Work to complete >> In the data below, retype exactly the line that contains "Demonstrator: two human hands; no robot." and every line after it, through the last.
BEGIN Information provided
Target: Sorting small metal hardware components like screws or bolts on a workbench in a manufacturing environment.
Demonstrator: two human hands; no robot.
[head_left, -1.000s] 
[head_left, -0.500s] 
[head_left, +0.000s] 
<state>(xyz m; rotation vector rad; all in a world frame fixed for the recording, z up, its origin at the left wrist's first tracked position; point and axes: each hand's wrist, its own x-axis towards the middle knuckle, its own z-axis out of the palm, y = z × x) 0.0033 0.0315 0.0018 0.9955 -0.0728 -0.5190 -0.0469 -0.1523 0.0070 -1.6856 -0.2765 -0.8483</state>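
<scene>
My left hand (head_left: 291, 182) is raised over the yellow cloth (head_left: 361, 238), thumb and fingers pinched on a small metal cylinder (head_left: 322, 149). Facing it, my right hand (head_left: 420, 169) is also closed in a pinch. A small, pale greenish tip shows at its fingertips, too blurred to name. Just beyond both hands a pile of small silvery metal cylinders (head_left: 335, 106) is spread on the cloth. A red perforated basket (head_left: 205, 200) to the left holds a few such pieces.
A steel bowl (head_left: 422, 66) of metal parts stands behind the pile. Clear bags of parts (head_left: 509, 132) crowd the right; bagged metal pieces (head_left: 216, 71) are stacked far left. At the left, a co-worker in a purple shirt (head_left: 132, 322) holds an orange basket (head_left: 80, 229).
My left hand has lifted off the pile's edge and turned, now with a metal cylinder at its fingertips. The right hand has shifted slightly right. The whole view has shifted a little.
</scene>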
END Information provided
Result for this task >>
Demonstrator: two human hands; no robot.
[head_left, -1.000s] 
[head_left, -0.500s] 
[head_left, +0.000s] 
<state>(xyz m; rotation vector rad; all in a world frame fixed for the recording, z up, its origin at the left wrist's first tracked position; point and axes: each hand's wrist, its own x-axis towards the middle knuckle, its own z-axis out of the palm, y = z × x) 0.0033 0.0315 0.0018 0.9955 -0.0728 -0.5190 -0.0469 -0.1523 0.0070 -1.6856 -0.2765 -0.8483</state>
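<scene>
My left hand (head_left: 291, 182) is raised over the yellow cloth (head_left: 361, 238), thumb and fingers pinched on a small metal cylinder (head_left: 322, 149). Facing it, my right hand (head_left: 420, 169) is also closed in a pinch. A small, pale greenish tip shows at its fingertips, too blurred to name. Just beyond both hands a pile of small silvery metal cylinders (head_left: 335, 106) is spread on the cloth. A red perforated basket (head_left: 205, 200) to the left holds a few such pieces.
A steel bowl (head_left: 422, 66) of metal parts stands behind the pile. Clear bags of parts (head_left: 509, 132) crowd the right; bagged metal pieces (head_left: 216, 71) are stacked far left. At the left, a co-worker in a purple shirt (head_left: 132, 322) holds an orange basket (head_left: 80, 229).
My left hand has lifted off the pile's edge and turned, now with a metal cylinder at its fingertips. The right hand has shifted slightly right. The whole view has shifted a little.
</scene>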

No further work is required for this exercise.